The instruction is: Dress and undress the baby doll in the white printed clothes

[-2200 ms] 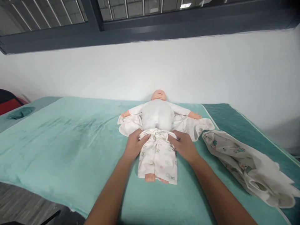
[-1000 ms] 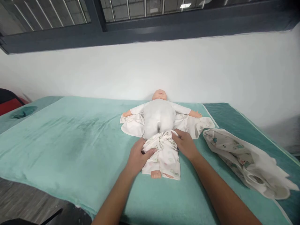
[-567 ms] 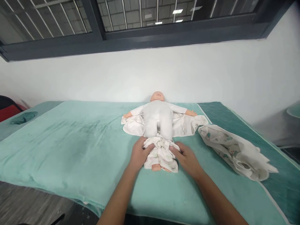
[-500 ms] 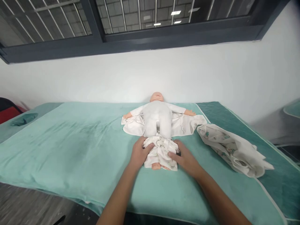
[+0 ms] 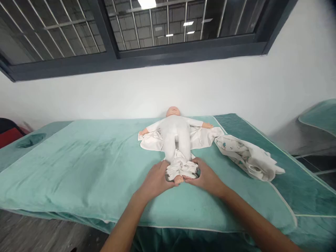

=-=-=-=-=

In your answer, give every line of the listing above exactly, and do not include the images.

_Written reply_
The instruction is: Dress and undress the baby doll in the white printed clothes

[-2200 ms] 
[-1000 ms] 
[-567 ms] 
[-500 ms] 
[+0 ms] 

The exercise has nothing more to it.